To get this product to market actually may have taken some unique adaptation — not in anything technical, but rather in the kind of thinking that is typical of companies such as Microsoft.
“We have been around 14 years, but we spent some 10 years trying to think we were helping gamers with disabilities,” said Mark Barlet, founder of AbleGamers.
“Now we have spent the last few years trying to convince the market that people with disabilities played games, and had to convince the companies to put real effort into catering to those with disabilities,” he told TechNewsWorld.
“However, we noted that the management at these companies never saw the why, because it was only a small portion of the population, so it took a while to convince the industry that this was an untapped market,” Barlet added. “Finally we had people that were passionately roaming the halls for years who were now in a position to make it happen.”
The advocacy, fact and reality finally converged three years ago, said Barlet.
“We did warn Microsoft that it won’t sell millions of these, but that they’ll get these in the hands of everyone who wants them,” he noted. “Why wouldn’t Microsoft want more dedicated gamers in their camp?”
As the Xbox Adaptive Controller is designed to allow for greater flexibility with other input devices, it also could be used for those who prefer something beyond the normal controllers.
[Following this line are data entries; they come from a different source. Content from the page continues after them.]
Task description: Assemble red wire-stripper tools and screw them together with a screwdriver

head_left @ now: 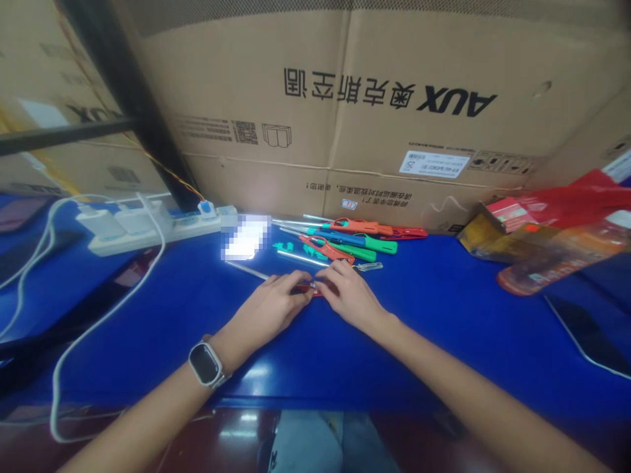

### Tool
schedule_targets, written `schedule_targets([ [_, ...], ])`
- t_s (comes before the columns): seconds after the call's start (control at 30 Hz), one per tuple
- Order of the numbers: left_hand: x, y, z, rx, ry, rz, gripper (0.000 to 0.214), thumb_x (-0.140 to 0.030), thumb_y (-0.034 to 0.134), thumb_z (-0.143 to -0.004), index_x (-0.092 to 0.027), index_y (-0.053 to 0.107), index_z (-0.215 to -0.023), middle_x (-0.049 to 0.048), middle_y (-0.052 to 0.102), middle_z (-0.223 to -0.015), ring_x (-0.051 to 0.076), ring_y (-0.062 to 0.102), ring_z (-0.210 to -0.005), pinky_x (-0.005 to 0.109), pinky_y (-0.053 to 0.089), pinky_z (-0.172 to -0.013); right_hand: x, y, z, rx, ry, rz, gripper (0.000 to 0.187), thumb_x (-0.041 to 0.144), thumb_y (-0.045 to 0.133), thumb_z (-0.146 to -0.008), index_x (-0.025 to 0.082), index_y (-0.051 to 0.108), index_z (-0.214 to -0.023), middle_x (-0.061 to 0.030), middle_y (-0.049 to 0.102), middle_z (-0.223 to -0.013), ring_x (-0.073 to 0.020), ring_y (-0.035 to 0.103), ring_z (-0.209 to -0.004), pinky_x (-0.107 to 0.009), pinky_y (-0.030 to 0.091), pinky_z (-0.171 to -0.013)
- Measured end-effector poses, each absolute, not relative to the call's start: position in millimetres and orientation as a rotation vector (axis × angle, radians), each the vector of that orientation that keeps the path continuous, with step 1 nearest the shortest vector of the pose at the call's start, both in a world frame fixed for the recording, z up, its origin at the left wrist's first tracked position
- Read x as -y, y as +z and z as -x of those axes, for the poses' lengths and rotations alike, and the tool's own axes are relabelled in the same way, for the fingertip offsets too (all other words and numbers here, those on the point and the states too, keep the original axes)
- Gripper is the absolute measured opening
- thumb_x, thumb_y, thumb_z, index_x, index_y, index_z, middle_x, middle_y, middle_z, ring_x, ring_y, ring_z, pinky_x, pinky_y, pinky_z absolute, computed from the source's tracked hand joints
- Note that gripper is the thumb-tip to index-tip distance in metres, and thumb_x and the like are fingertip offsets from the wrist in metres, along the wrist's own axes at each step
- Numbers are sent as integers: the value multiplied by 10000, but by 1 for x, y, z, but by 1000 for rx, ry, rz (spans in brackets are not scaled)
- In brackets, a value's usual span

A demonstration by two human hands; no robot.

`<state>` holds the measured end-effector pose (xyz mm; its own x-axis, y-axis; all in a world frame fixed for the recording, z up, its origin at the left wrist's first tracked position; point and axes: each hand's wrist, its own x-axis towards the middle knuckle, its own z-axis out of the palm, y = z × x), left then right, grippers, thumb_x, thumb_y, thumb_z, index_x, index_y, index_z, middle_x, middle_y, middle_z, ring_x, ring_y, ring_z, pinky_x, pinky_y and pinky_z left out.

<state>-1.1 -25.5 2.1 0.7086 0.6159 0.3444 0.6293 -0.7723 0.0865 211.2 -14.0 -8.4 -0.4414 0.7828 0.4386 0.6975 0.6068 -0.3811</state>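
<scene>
Low over the blue tabletop, both hands meet at a red long-nosed lighter (319, 293). Its thin metal tube (249, 270) sticks out to the upper left, past my left hand. Fingers and thumb of my left hand (276, 303) are closed around its body, hiding most of it. My right hand (348, 294) pinches at the right end of the body, where a small pale part shows between the fingertips. Just beyond lie a red lighter handle (328, 249), small green plastic pieces (283, 247) and a clear part (369, 266).
More long-nosed lighters, orange (362, 226), blue (338, 238) and green (379, 244), lie piled behind. A bright blurred-out patch (246, 238) and a power strip (197, 223) with white cables are left. A bottle (562, 259), phone (586, 335) and large cardboard box (374, 39) surround the spot.
</scene>
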Motion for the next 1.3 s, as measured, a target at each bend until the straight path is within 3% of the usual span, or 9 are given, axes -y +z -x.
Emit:
schedule_targets([
  [0.1, 25, 3, 1, 1019, -521, 2877, 303, -268, 434, -1031, -213, 731, -1045, 60, 655, -1185, 199, 642, -983, 380, 494, -843, 16, -3, -217, 2322, 236, 1084, 154, 189, 555, -959, 181, 696, -1020, -83, 633, -977, -216, 580, -961, -375, 511, -888],
  [0.27, 24, 0, 2, 924, -505, 2867, 252, -218, 474, -1014, -207, 702, -1119, 62, 678, -1142, 231, 587, -1138, 387, 462, -904, 17, -1, -221, 2390, 203, 1033, 180, 188, 551, -961, 164, 730, -958, -96, 622, -985, -213, 571, -962, -371, 503, -889],
  [0.37, 24, 0, 2, 902, -460, 2869, 248, -203, 470, -1013, -197, 681, -1143, 64, 683, -1120, 218, 597, -1099, 377, 455, -907, 18, 0, -221, 2399, 176, 1046, 204, 207, 536, -967, 170, 736, -951, -95, 616, -975, -214, 565, -949, -371, 499, -866],
  [0.53, 25, 3, 2, 852, -394, 2839, 265, -178, 454, -1012, -177, 598, -1235, 85, 673, -1150, 224, 589, -1112, 385, 433, -951, 26, 7, -222, 2463, 128, 1108, 249, 220, 492, -979, 181, 727, -1049, -103, 623, -1013, -223, 558, -947, -380, 477, -827],
  [0.67, 26, 6, 1, 866, -367, 2812, 224, -161, 464, -999, -164, 584, -1189, 85, 676, -1113, 239, 580, -1071, 383, 426, -919, 31, 12, -224, 2548, 62, 1145, 273, 246, 483, -986, 175, 708, -1124, -113, 618, -1085, -240, 549, -1006, -389, 454, -835],
  [0.9, 26, 8, -1, 917, -369, 2821, 226, -176, 449, -1007, -159, 568, -1198, 80, 673, -1049, 231, 572, -996, 367, 409, -861, 46, 10, -219, 2643, -113, 1254, 421, 293, 477, -988, 91, 591, -1339, -177, 631, -1156, -294, 573, -1038, -435, 468, -843],
  [1.13, 27, 9, -3, 941, -391, 2814, 177, -180, 463, -999, -148, 591, -1116, 76, 672, -979, 229, 576, -938, 360, 413, -833, 67, -2, -197, 2610, -238, 1408, 540, 334, 474, -988, -17, 523, -1396, -283, 528, -1420, -384, 492, -1336, -495, 422, -1057],
  [1.3, 22, 8, -7, 1019, -431, 2853, 185, -164, 446, -997, -158, 601, -1098, 75, 677, -974, 224, 593, -934, 358, 434, -827, 66, 5, -202, 2664, -191, 1419, 554, 295, 438, -999, -32, 454, -1447, -278, 483, -1460, -359, 462, -1382, -479, 380, -1119],
])
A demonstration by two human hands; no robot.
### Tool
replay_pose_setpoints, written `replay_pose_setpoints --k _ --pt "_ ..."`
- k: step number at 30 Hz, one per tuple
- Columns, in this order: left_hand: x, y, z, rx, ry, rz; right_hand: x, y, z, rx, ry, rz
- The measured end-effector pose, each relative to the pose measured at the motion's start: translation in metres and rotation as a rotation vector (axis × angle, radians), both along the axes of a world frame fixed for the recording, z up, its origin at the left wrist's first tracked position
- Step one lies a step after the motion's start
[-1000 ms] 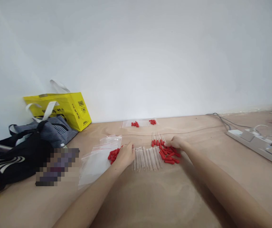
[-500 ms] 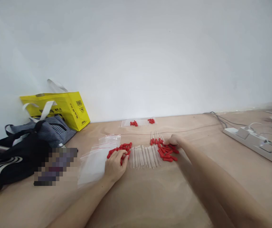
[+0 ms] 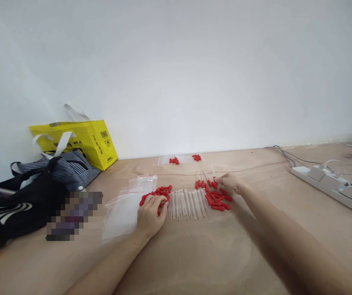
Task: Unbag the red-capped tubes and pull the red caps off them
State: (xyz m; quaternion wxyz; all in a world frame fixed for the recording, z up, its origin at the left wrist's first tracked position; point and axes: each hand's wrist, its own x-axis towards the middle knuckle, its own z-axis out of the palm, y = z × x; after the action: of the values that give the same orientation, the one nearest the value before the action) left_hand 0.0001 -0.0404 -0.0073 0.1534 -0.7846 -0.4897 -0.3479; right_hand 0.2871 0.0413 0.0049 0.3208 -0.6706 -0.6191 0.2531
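Observation:
My right hand [image 3: 229,181] pinches the red bulb end of a glass dropper [image 3: 215,180], its thin tube pointing toward the wall. Left of it, several assembled droppers [image 3: 200,183] lie side by side. A pile of red rubber bulbs [image 3: 218,206] sits just below that hand. My left hand [image 3: 151,211] rests over a second heap of red rubber bulbs [image 3: 162,190], fingers curled and closed against a bulb; its grip is partly hidden. Between the hands lies a row of clear glass tubes [image 3: 188,204].
Clear zip bags [image 3: 120,215] lie left of my left hand. A filled bag [image 3: 183,159] lies near the wall. Yellow [image 3: 100,143], striped [image 3: 80,168] and black [image 3: 25,205] bags crowd the left. A power strip [image 3: 332,186] with plugs and cables is at right.
My right hand has shifted slightly up and right, and the dropper in its fingers now shows beside the others. My left hand stays nearly in place.

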Motion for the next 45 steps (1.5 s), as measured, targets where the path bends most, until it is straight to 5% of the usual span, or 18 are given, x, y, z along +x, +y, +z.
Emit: replay_pose_setpoints --k 5,7,11,15,28,45 --pt "0.017 -0.009 0.004 0.289 0.15 -0.075 -0.037 -0.049 -0.002 0.155 -0.098 0.174" --pt "0.026 -0.013 0.003 0.372 0.207 -0.097 -0.053 -0.068 -0.011 0.452 -0.29 0.305" --pt "0.036 -0.015 -0.005 0.343 0.262 -0.126 -0.071 -0.09 -0.029 0.816 -0.525 0.372" --pt "0.033 -0.012 -0.011 0.29 0.302 -0.137 -0.073 -0.093 -0.038 1.0 -0.593 0.432" --pt "0.033 -0.011 -0.011 0.294 0.345 -0.217 -0.077 -0.094 -0.043 1.022 -0.533 0.348" --pt "0.031 -0.013 -0.01 0.273 0.207 -0.259 -0.074 -0.095 -0.038 1.03 -0.572 0.477"
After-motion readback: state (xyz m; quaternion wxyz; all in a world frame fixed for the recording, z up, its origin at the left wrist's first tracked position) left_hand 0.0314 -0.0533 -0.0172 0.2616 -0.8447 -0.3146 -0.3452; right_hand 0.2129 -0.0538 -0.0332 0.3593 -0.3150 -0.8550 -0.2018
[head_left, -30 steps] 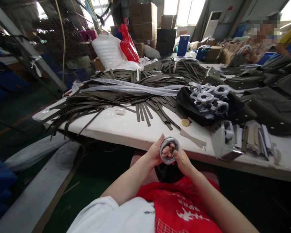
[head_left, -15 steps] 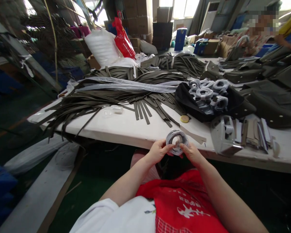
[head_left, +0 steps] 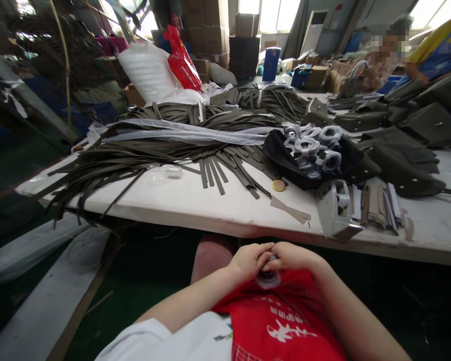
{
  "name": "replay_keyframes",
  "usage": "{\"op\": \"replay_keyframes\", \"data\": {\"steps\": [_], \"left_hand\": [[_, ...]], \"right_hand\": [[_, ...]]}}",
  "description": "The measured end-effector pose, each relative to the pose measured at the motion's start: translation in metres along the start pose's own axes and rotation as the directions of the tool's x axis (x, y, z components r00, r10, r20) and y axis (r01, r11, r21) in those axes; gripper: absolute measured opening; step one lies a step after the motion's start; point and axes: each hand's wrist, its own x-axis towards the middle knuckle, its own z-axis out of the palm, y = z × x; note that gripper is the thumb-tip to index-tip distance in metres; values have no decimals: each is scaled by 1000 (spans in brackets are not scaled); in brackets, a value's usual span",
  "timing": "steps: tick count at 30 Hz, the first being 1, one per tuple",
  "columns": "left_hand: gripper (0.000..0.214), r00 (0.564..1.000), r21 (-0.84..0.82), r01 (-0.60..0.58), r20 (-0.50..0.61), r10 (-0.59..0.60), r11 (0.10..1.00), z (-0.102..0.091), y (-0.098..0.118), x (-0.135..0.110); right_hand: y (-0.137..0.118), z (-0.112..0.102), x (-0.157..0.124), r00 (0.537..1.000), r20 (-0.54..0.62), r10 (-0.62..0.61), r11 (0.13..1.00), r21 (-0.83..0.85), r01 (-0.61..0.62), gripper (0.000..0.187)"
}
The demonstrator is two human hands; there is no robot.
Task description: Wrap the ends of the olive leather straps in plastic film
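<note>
A person in a red apron [head_left: 255, 321] bends both hands over a wrapped coil [head_left: 269, 281] held low before the apron, just off the near edge of a white table [head_left: 236, 213]. The left hand [head_left: 250, 260] and right hand [head_left: 291, 254] meet at the top of the coil, fingers curled and gripping it, though the knuckles hide exactly how each fingertip sits. On the table, dark strips [head_left: 143, 150] fan across the left and middle, with a yellow disc [head_left: 278, 185] at their right. Farther right, more wrapped coils [head_left: 307, 146] lie heaped on black cloth [head_left: 280, 158]; nearer, a pale dispenser-like stand [head_left: 332, 213] sits beside upright cards [head_left: 375, 204]. Dark green-gray bags [head_left: 402, 168] cover the right side, and two co-workers stand at the far right.
</note>
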Motion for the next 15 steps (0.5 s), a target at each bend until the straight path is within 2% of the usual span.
{"op": "replay_keyframes", "data": {"steps": [2, 3, 4, 5, 6, 7, 8, 9, 10, 12, 15], "left_hand": [[37, 998, -15, 52, -22, -53, 999, 12, -11, -11], [37, 997, -4, 77, -18, -77, 997, 16, -16, -16], [36, 995, 20, 102, -2, -102, 995, 19, -20, -22], [36, 991, 51, 127, 22, -129, 991, 21, -23, -26], [36, 986, 82, 152, 48, -157, 985, 21, -25, -29], [36, 980, 110, 174, 75, -183, 979, 21, -25, -31], [37, 974, 133, 189, 103, -203, 973, 20, -25, -32], [37, 967, 154, 199, 130, -219, 968, 19, -24, -32], [37, 961, 174, 205, 151, -232, 963, 17, -23, -32], [38, 951, 204, 217, 175, -254, 955, 14, -20, -29], [38, 939, 196, 252, 187, -288, 948, 11, -18, -27]], "right_hand": [[5, -3, -1, 995, 89, 37, 999, 6, -37, 37], [9, -8, -1, 997, 61, 44, 999, -5, -44, 38], [14, -15, 0, 997, -47, 56, 997, -48, -58, 37], [20, -22, 1, 975, -209, 68, 988, -122, -95, 34], [27, -30, 3, 918, -389, 70, 964, -209, -162, 32], [35, -39, 6, 836, -546, 61, 926, -282, -251, 30], [43, -46, 9, 755, -654, 48, 882, -327, -339, 30], [50, -52, 11, 697, -715, 44, 843, -348, -410, 31], [57, -57, 13, 667, -744, 46, 817, -356, -453, 31], [68, -63, 16, 662, -748, 41, 786, -385, -484, 30], [77, -68, 17, 687, -726, 19, 751, -444, -489, 25]]}}
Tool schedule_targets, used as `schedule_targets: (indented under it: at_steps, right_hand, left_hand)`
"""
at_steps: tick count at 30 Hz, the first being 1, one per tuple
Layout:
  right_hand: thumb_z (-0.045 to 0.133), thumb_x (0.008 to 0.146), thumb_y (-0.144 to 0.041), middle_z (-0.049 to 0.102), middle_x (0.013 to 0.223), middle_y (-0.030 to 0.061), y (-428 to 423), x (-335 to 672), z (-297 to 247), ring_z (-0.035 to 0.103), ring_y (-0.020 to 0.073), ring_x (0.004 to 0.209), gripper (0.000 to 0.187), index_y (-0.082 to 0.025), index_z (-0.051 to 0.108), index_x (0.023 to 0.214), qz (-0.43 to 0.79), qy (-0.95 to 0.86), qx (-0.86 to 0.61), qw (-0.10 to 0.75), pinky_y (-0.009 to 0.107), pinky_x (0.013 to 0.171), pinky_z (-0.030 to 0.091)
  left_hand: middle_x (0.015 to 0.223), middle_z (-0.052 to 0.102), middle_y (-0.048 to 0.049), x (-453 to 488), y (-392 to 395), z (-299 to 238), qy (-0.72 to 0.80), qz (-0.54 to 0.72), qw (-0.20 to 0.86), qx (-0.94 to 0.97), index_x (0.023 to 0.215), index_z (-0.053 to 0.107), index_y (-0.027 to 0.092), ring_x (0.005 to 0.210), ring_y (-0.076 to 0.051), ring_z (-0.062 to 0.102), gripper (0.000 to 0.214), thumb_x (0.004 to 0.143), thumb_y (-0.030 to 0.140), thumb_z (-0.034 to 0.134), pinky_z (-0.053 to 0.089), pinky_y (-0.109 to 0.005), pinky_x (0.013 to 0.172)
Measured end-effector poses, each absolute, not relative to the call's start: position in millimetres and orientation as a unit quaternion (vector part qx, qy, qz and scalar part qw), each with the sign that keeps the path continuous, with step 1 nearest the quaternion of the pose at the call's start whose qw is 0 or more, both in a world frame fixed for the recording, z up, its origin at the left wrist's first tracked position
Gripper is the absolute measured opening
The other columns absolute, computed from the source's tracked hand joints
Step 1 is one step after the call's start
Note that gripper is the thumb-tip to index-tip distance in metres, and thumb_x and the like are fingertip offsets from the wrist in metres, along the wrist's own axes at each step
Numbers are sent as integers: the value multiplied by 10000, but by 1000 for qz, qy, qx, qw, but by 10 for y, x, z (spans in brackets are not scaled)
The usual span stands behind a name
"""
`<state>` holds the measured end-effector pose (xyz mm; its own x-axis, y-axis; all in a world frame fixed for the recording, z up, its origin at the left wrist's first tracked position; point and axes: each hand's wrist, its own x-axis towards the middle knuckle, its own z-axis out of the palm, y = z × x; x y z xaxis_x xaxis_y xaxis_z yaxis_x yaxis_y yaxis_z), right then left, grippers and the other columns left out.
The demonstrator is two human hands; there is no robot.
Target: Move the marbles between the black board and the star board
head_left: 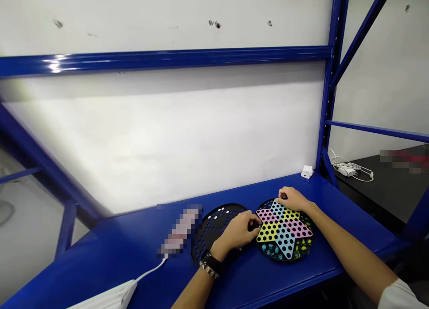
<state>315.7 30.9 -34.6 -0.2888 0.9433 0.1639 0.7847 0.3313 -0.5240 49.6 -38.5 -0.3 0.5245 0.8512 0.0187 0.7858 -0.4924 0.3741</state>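
Observation:
A star-shaped Chinese checkers board [284, 226] in pink, yellow and blue, full of dark holes, lies on a round black tray [272, 254]. Small blue and yellow pieces show in the tray around the star. Beside its left points, my left hand [238, 230] is closed with fingertips together; whatever they pinch is too small to make out. My right hand [292, 199] is curled over the star's far tip, its fingers closed and their contents hidden. Under and left of my left hand lies a second round black board [205, 237] with blue-looking holes and several white pieces near its far rim.
The boards rest on a blue metal shelf [161, 282] against a white wall. To the left lie a pixelated flat object and a white power strip [110, 295] with a cable. A white adapter [307, 171] stands at the back right, near a blue post [323, 116].

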Motion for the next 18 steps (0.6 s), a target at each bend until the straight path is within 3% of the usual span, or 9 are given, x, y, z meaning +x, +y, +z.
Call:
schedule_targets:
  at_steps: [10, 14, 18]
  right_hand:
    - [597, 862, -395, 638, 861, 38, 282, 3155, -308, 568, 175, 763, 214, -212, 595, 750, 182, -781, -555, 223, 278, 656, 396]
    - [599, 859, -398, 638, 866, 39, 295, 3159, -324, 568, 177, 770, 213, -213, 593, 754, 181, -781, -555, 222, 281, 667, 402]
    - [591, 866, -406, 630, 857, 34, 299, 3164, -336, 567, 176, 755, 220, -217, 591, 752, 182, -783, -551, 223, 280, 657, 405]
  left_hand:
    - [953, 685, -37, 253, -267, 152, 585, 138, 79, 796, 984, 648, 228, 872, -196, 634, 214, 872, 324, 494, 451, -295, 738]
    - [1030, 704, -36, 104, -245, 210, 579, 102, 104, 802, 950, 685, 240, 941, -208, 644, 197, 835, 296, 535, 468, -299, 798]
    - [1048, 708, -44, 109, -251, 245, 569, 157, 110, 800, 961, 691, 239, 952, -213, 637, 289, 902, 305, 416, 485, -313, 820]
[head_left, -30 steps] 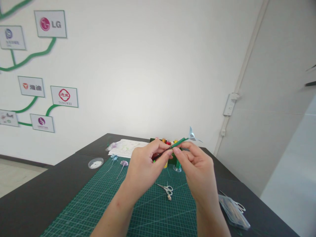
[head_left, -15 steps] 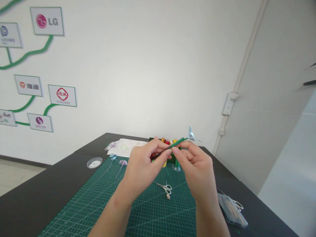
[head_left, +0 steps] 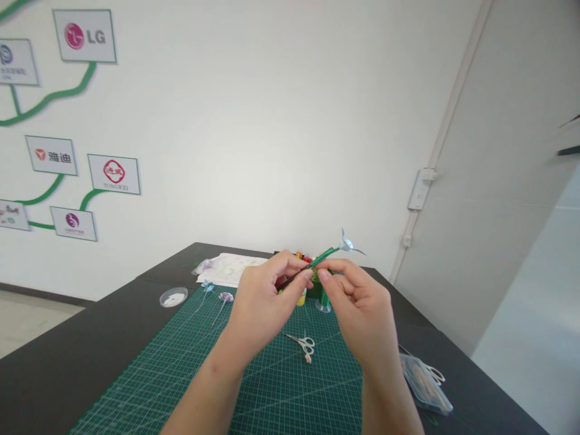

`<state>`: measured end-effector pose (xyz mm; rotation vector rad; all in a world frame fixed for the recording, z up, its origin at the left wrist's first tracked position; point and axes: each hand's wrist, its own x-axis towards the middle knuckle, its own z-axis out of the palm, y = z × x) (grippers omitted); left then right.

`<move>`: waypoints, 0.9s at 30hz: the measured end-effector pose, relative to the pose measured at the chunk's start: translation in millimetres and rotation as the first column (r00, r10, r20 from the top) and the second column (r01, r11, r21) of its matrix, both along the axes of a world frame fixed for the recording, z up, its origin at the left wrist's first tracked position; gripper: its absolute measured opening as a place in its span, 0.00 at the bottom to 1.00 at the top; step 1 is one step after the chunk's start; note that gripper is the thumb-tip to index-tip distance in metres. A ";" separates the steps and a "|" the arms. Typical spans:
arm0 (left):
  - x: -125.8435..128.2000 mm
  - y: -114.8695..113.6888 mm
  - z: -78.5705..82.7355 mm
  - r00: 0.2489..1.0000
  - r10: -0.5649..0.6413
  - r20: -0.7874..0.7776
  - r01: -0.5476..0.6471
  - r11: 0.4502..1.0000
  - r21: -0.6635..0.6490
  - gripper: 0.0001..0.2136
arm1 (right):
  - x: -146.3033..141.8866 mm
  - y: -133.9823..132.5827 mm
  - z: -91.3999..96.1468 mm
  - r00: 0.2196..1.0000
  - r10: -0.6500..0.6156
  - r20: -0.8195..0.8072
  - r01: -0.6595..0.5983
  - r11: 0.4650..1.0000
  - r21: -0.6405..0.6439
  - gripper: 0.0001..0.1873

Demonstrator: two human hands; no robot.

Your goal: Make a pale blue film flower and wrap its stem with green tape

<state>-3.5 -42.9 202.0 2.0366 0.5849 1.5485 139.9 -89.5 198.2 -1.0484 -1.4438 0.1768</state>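
Observation:
My left hand (head_left: 267,290) is closed around a slim rod, dark at its near end and green (head_left: 324,257) further up. A pale blue artificial flower (head_left: 346,244) sits at the tip, its petals spread. My right hand (head_left: 353,296) is closed in a pinch of thumb and forefinger beside the green part; whatever lies between those fingertips is too small to make out. Below the hands, small white-handled scissors (head_left: 304,344) rest on the green cutting mat (head_left: 299,393). A green thread spool (head_left: 324,302) stands behind my right hand, partly covered by it.
A blue flower (head_left: 207,287) and a purple flower (head_left: 226,297) on thin stems lie left on the mat. Nearby are a round clear dish (head_left: 173,296) of white pieces and white paper (head_left: 226,270). A clear plastic box (head_left: 425,383) sits at right; a dark box (head_left: 315,290) holds coloured spools.
The flower at the rod's tip has turned and dipped slightly to the left, showing its petals from another side. Both hands stay in nearly the same place.

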 end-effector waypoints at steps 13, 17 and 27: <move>2.4 7.7 3.2 0.999 -0.001 -0.037 0.001 1.000 -0.017 0.03 | 5.8 6.9 -1.2 1.000 0.006 -0.018 -0.007 0.999 -0.037 0.10; 4.9 10.3 3.3 0.999 -0.006 -0.044 0.005 1.000 -0.008 0.04 | 8.4 7.5 -0.2 1.000 -0.008 -0.012 0.007 0.999 -0.031 0.10; 6.7 10.7 -1.0 0.995 0.090 -0.035 -0.090 0.996 0.024 0.05 | 13.8 4.7 0.1 0.988 -0.073 0.136 0.071 0.997 0.021 0.12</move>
In some cases, it could lead to gamers trying to get a potentially unfair advantage.
“Adaptive controllers could actually provide advantages in gaming because they, in theory, better match the controller to the person using it,” suggested Enderle.
“Right now, game controllers are pretty generic but people come in all shapes and sizes,” he pointed out.
“In other competitive sports we have, at the highest levels, custom tools designed for the individual athlete, but not so much with computer gaming yet,” said Enderle. “These adaptive controllers, while initially focused on disabilities, could eventually open up a market for controllers that are specifically designed for the gamer that uses them.”
In most cases, the biggest advantage almost certainly will be opening up the world to those who have struggled just to enjoy the games for fun.
Still, “if a controller for people with physical limitations gives someone an edge in a competition, all players will use it,” said Recon Analytics’ Entner.
“I have personally played with quite a few players with disabilities, but only found out after quite a while,” he said. “Many relish that they are treated like everyone else when they are behind a screen and interact with everyone unimpaired by the perception of others.”